After Jamycheal Mitchell was arrested for stealing $5 worth of snacks last April, a judge ordered the mentally ill Portsmouth, Va., man to be restored to competency at a state hospital so he could face trial.
But for four months Mitchell wasted away in a cell at the Hampton Roads Regional Jail. By the time the 24-year-old died Aug. 19, he was gaunt, sickly and had shed at least 36 pounds.
A final report released Monday by a state agency details why Mitchell never got the help he needed: His case fell into a bureaucratic black hole.
The internal audit by Virginia’s Department of Behavioral Health and Development Services (DBHDS) found fundamental lapses by various state employees handling Mitchell’s case and a long wait for beds for mentally ill inmates at some state hospitals.
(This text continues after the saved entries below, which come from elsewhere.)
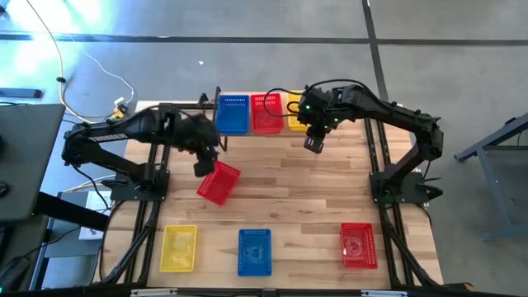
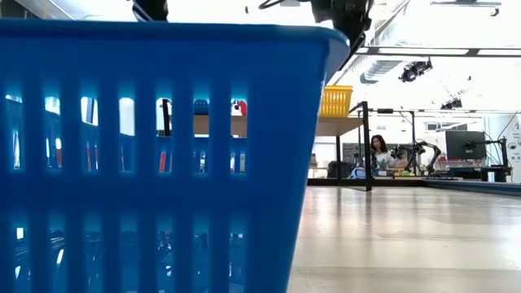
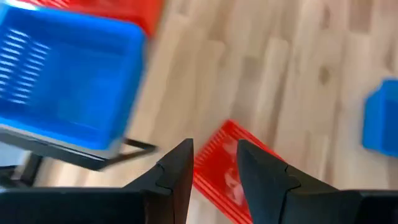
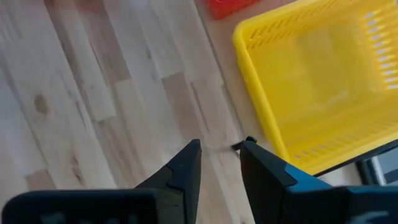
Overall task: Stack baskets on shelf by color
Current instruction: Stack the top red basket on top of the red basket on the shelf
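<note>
The shelf (image 1: 257,132) stands at the table's far edge and carries a blue basket (image 1: 233,114), a red basket (image 1: 266,112) and a yellow basket (image 1: 294,114) side by side. My left gripper (image 1: 205,167) is in front of the shelf's left end, shut on another red basket (image 1: 219,184). My right gripper (image 1: 313,145) hovers just in front of the shelf's right end, near the yellow basket (image 4: 323,81). Its fingers stand a narrow gap apart with nothing between them. Three more baskets lie along the near edge: yellow (image 1: 178,247), blue (image 1: 255,252) and red (image 1: 358,245). My left gripper pinches the red basket's rim (image 3: 214,163) between its two fingers, coming from above. The basket sits tilted below the fingers, turned askew to the table edges. I cannot tell whether its lower corner (image 1: 216,198) touches the table.
In the low view the near blue basket (image 2: 155,155) fills the foreground and hides most of the table. The yellow basket (image 2: 335,101) shows on the shelf beyond it. Bare tabletop (image 1: 305,198) lies between the shelf and the near row. A person sits far back in the room (image 2: 378,150).
</note>
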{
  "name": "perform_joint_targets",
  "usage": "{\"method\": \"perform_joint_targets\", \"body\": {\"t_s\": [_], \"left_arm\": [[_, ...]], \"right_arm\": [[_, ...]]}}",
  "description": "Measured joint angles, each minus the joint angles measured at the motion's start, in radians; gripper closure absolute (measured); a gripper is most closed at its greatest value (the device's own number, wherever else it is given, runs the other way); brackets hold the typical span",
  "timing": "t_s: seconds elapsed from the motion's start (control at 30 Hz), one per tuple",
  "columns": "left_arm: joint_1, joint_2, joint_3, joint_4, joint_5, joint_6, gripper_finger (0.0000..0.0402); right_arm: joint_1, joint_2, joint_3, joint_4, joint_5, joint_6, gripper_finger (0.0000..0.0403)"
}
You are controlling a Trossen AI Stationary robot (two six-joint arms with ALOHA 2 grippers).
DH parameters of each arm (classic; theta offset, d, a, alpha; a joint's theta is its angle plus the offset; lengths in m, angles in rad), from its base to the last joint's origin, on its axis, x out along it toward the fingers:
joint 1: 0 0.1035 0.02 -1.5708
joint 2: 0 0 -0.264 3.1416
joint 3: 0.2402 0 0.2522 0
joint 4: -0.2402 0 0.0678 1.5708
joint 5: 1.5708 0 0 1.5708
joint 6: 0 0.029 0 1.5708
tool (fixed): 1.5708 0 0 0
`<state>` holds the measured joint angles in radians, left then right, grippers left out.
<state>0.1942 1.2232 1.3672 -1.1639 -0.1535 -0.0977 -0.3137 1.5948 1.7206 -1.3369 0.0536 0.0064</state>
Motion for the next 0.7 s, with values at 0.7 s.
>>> {"method": "perform_joint_targets", "body": {"t_s": [0.7], "left_arm": [[-0.316, 0.0, -0.261, 0.053, 0.129, -0.004, 0.0289]], "right_arm": [[0.191, 0.0, 0.0, -0.021, 0.002, 0.283, 0.0304]]}}
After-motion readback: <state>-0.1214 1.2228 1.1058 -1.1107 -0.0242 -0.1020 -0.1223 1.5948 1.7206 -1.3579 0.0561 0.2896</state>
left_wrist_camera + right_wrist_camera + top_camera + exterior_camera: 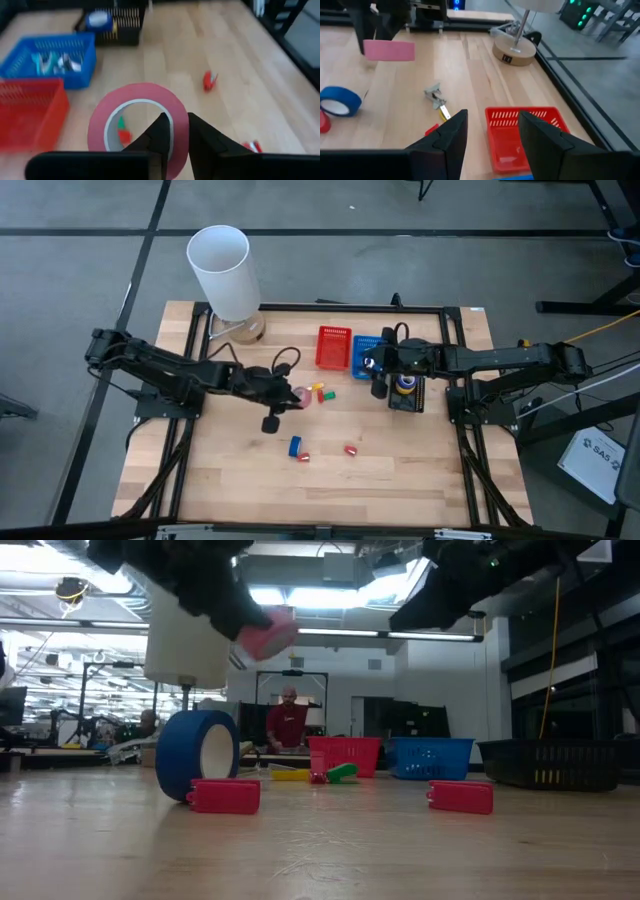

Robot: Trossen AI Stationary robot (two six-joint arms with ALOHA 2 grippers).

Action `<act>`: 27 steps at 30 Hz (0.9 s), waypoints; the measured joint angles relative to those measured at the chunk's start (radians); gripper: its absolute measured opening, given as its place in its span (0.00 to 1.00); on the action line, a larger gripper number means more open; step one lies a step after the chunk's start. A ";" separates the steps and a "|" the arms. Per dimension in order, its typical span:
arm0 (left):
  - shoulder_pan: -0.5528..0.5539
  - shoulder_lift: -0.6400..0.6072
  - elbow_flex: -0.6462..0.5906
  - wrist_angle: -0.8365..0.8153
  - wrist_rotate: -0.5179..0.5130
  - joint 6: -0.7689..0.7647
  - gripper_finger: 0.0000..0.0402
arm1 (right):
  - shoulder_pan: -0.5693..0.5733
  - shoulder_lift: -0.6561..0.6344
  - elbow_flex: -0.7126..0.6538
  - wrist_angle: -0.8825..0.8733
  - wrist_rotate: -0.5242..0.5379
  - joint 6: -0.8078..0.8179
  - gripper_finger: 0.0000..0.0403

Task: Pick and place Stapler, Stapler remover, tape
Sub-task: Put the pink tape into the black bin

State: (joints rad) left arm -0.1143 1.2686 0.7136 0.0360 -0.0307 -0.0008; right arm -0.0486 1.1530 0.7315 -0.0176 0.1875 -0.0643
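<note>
Left claw pinches the pink tape ring's wall (apparently lifted); right claw gapes empty.

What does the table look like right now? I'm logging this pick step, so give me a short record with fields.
left end effector: shut on the pink tape roll, lifted off the table
right end effector: open, empty, above the red basket
blue tape roll: standing on edge on the table
blue basket: beside the red basket
black basket: near the right arm
lamp: at the table's far edge
</note>
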 joint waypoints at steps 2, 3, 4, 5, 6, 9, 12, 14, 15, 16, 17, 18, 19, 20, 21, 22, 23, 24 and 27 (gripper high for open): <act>0.000 0.000 0.000 0.061 -0.011 0.022 0.09 | 0.000 0.000 0.000 0.027 0.001 0.000 0.44; -0.001 0.000 0.000 0.097 -0.032 0.034 0.09 | 0.000 0.000 0.000 0.039 0.003 -0.002 0.44; -0.001 0.000 0.000 0.135 -0.057 0.046 0.09 | 0.000 0.001 0.000 0.050 0.004 -0.007 0.44; -0.001 0.000 0.000 0.172 -0.080 0.063 0.09 | 0.000 0.005 0.000 0.062 0.004 -0.018 0.44; 0.000 0.000 0.000 0.209 -0.102 0.084 0.09 | 0.000 0.006 0.000 0.067 0.004 -0.025 0.44; 0.000 0.000 0.000 0.316 -0.144 0.139 0.09 | 0.000 0.022 0.000 0.119 0.004 -0.027 0.44; 0.000 0.000 0.000 0.414 -0.161 0.182 0.09 | 0.000 0.053 0.000 0.215 0.003 -0.051 0.44; 0.000 0.000 0.000 0.464 -0.161 0.199 0.09 | 0.000 0.081 0.000 0.294 -0.003 -0.078 0.44; -0.001 0.000 0.000 0.481 -0.161 0.201 0.09 | 0.000 0.098 0.000 0.335 -0.014 -0.092 0.44; -0.001 0.000 0.000 0.492 -0.161 0.202 0.09 | 0.000 0.116 0.000 0.375 -0.030 -0.102 0.44; 0.000 0.000 0.000 0.499 -0.161 0.201 0.09 | 0.000 0.133 0.000 0.413 -0.045 -0.106 0.44; -0.001 0.000 0.000 0.504 -0.161 0.198 0.09 | 0.000 0.150 0.000 0.452 -0.056 -0.113 0.44; 0.000 0.001 0.000 0.516 -0.159 0.197 0.09 | 0.000 0.169 0.000 0.496 -0.057 -0.125 0.44; 0.000 0.001 0.000 0.527 -0.148 0.197 0.10 | 0.000 0.187 0.000 0.534 -0.057 -0.131 0.44; 0.000 0.001 0.000 0.540 -0.132 0.197 0.10 | 0.000 0.207 0.000 0.574 -0.057 -0.134 0.44; 0.000 0.001 0.000 0.550 -0.113 0.196 0.10 | 0.000 0.229 0.000 0.619 -0.058 -0.135 0.44; 0.000 0.001 0.000 0.558 -0.095 0.194 0.10 | 0.000 0.249 0.000 0.659 -0.058 -0.135 0.44; 0.000 0.001 0.000 0.566 -0.081 0.187 0.09 | 0.000 0.268 0.000 0.698 -0.059 -0.135 0.44; 0.000 0.001 0.000 0.573 -0.061 0.181 0.09 | 0.000 0.316 0.000 0.803 -0.131 -0.135 0.44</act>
State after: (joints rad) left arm -0.1138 1.2697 0.7136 0.6088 -0.0920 0.1797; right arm -0.0486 1.4692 0.7315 0.7850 0.0564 -0.1996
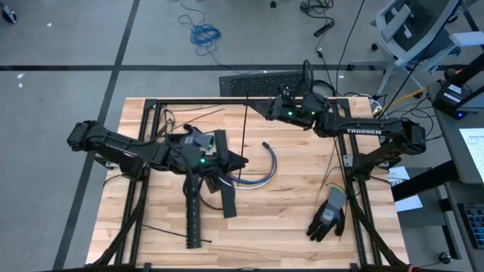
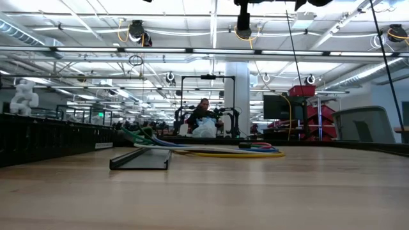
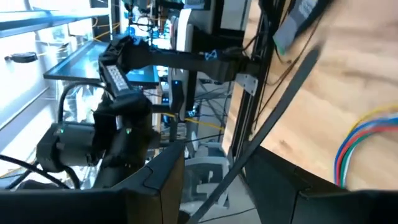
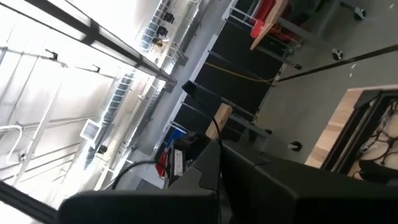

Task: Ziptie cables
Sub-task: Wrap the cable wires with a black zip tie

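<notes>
The wooden desk (image 1: pixel 295 227) carries the cables (image 1: pixel 261 172) near its middle, a curved bundle whose long axis runs from the left tool (image 1: pixel 236 161) out to a dark connector end pointing at the far edge. The left tool hovers just beside them; the right tool (image 1: pixel 271 108) sits at the far edge. I cannot tell either tool's opening.

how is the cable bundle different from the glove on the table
The cables are thin wires, blue, white and yellow, lying in a curve near the table's middle, just right of the left gripper. The glove is a broad, dark grey piece lying flat near the right edge, away from both arms. Both rest on the wooden table, and neither is held.
</notes>
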Controlling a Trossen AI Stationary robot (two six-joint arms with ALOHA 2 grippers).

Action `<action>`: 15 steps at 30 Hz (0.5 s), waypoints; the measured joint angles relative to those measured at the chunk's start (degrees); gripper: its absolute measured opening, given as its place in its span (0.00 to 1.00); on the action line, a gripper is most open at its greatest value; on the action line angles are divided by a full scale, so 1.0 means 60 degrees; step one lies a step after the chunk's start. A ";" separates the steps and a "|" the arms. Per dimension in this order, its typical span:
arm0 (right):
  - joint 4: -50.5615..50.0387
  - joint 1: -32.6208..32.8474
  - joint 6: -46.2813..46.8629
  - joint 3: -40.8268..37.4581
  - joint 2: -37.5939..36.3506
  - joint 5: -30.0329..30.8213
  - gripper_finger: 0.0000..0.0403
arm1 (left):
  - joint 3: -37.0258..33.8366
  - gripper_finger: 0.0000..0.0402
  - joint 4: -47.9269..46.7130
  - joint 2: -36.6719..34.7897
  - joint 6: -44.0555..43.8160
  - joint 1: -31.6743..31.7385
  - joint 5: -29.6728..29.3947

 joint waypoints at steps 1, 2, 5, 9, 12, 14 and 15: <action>0.0001 -0.0007 -0.0004 0.0000 0.0000 0.0007 0.00 | 0.0000 0.40 -0.0001 0.0000 -0.0171 -0.0045 0.0004; -0.0002 -0.0010 -0.0007 0.0000 0.0000 0.0007 0.00 | 0.0000 0.40 -0.0006 -0.0002 -0.0314 -0.0084 0.0005; -0.0003 0.0003 -0.0017 0.0000 0.0000 -0.0011 0.00 | 0.0000 0.34 -0.0026 -0.0002 -0.0584 -0.0160 0.0003; -0.0011 -0.0049 -0.0032 0.0000 0.0000 -0.0022 0.00 | 0.0000 0.15 -0.0028 0.0000 -0.1338 -0.0195 -0.0158; -0.0009 -0.0059 -0.0051 0.0000 0.0000 -0.0022 0.00 | 0.0000 0.03 -0.0022 -0.0001 -0.2259 -0.0195 -0.0421; -0.0011 -0.0058 -0.0380 0.0000 0.0000 -0.0026 0.00 | 0.0000 0.01 -0.0025 0.0000 -0.3036 -0.0159 -0.0509; -0.0006 -0.0058 -0.0735 0.0000 0.0000 -0.0079 0.00 | 0.0000 0.01 -0.0002 0.0000 -0.3667 -0.0111 -0.0510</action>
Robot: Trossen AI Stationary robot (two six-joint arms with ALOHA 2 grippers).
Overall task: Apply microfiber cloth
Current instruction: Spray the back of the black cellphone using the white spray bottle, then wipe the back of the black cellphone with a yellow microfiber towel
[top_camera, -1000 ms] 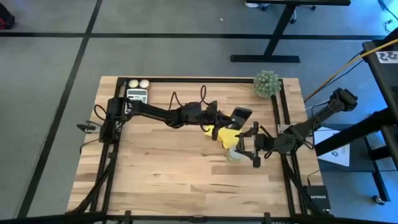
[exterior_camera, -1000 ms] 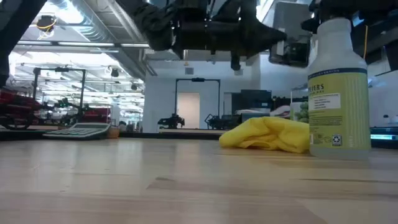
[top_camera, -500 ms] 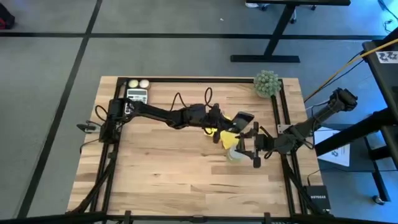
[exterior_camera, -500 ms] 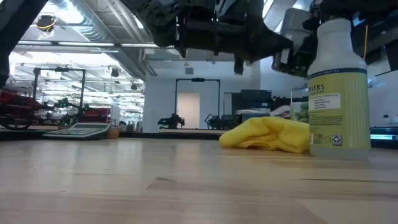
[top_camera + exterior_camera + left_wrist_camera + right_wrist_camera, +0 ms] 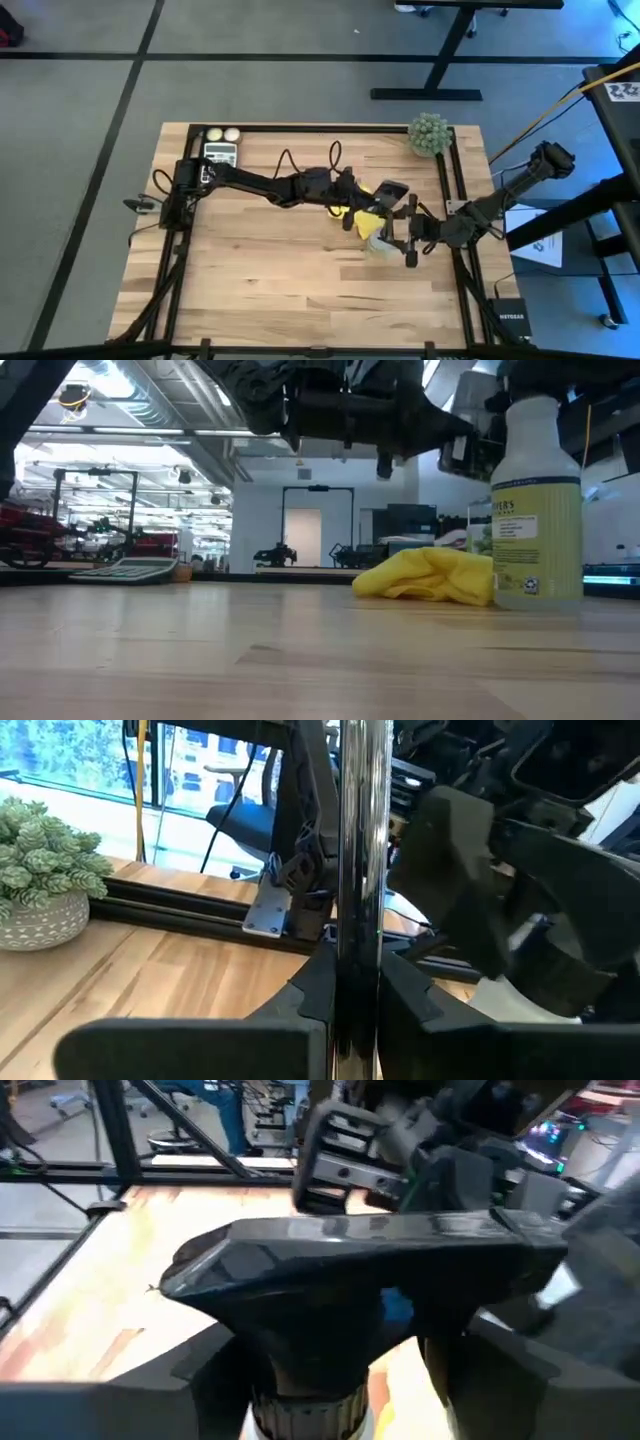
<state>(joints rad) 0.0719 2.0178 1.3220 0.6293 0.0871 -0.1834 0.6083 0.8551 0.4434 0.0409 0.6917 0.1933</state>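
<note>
Overhead lighting is even; my arms cast only soft shadows on the table (image 5: pixel 250 270). Low view: ceiling lights (image 5: pixel 95 385) glare brightly and the near tabletop blurs. My right wrist picture is blurred throughout.

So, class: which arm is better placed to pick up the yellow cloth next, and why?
Probably neither is free: the left gripper is shut on the smartphone above the microfiber cloth, and the right gripper is shut on the spray bottle. Left sits closer over it.
</note>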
The breakdowns occurred throughout the system. Most critically, the audit concluded that there was no indication that the court initially sent the judge’s order to the state hospital that was supposed to care for Mitchell.
And when Eastern State Hospital finally received the order three months later, an overwhelmed staff member put it in a drawer and failed to add him to the wait list for a bed, according to the audit. The order was not discovered again until five days after Mitchell’s death, along with restoration orders for 10 to 12 other mentally ill inmates who were also not included on the wait list.
And even if Mitchell had been added to the wait list, there was a backlog of dozens of mentally ill inmates who needed beds at Eastern State Hospital so they could be restored to competency to stand trial.